● **How to complete this task**
"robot" is the word to look for; copy each line of the listing where it occurs.

● **Dataset records**
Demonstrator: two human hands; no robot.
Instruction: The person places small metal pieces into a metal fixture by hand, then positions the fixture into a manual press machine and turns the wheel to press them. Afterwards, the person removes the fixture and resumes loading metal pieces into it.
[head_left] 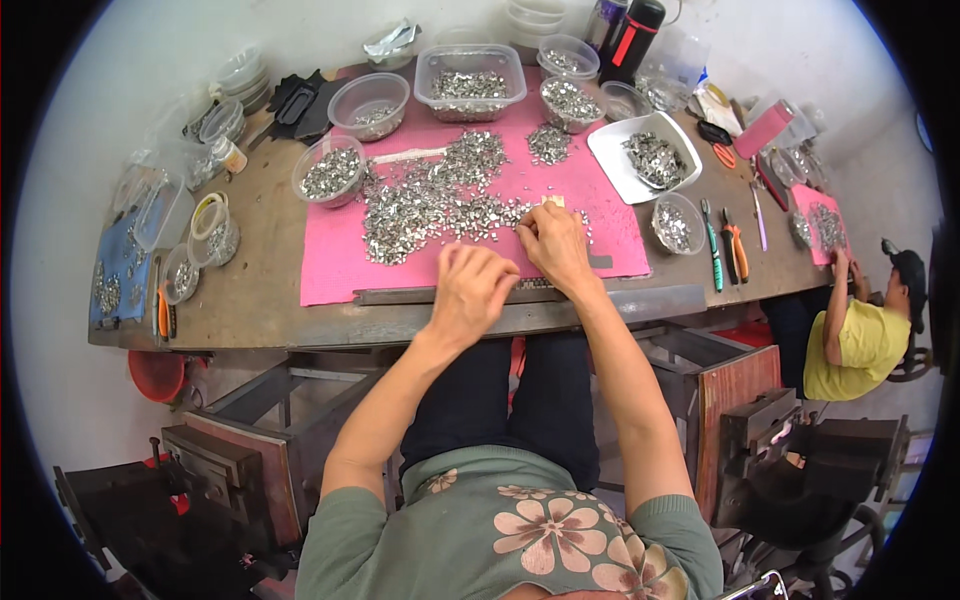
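Note:
A large heap of small silver metal pieces (410, 210) is spread on a pink mat (625, 240). My left hand (472, 288) is over the mat's front edge, fingers curled together; whatever they may hold is hidden. Farther forward, my right hand (557, 243) has its fingertips bent down at the heap's right end, beside a small pale block (552, 201). What those fingers pinch is too small to name. Between and below both hands lies a long dark metal bar (400, 296), with a row of small pieces (535, 283) along it near my right wrist.
Clear plastic tubs (470, 58) of metal pieces stand along the back, with a white tray (612, 150) at right. Pliers (737, 250) and a toothbrush (712, 240) lie right of the mat. A blue mat (120, 270) is far left. A person in yellow (850, 345) works at the right.

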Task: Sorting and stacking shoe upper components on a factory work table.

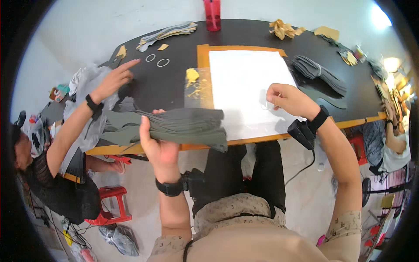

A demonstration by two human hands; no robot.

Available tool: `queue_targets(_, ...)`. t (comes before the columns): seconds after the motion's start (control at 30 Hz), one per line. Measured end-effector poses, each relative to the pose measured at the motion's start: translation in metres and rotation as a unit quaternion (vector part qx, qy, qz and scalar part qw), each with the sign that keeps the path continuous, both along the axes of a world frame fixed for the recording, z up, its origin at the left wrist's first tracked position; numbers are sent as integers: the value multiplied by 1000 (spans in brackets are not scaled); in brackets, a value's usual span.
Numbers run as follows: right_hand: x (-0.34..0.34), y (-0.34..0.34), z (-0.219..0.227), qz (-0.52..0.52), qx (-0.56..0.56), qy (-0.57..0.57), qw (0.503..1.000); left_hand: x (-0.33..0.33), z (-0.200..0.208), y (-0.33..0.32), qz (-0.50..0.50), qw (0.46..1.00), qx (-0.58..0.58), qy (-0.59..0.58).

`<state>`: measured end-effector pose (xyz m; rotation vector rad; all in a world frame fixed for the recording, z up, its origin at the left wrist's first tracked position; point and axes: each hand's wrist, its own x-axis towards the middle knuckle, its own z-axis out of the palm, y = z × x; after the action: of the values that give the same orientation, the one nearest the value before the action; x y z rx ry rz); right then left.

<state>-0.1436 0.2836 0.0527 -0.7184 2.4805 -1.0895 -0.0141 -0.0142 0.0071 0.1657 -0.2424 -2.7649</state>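
Observation:
A thick bundle of dark grey-green fabric-like strips lies across my left hand. Its fingers and thumb close around the stack at the table's front edge. Over a white sheet, my right hand is closed in a pinch. What looks like a thin pale rubber band hangs faintly from those fingertips. To the right of the sheet rests another bundle of dark strips, bound with a pale band. Two pale rings lie on the black table, left of the sheet.
At left, a co-worker's hand reaches over the table beside a translucent plastic bag. Yellow paste sits on a clear sheet. A red cup, crumpled brown paper and grey-tan strips stand along the back.

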Motion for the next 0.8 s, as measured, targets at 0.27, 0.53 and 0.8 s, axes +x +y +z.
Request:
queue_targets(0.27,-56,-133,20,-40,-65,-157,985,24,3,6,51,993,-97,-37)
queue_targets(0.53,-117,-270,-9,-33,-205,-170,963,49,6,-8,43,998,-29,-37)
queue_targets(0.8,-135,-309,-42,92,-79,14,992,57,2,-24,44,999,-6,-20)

● **Your response**
Demonstrator: two human hands; no robot.
A demonstration by two human hands; no robot.

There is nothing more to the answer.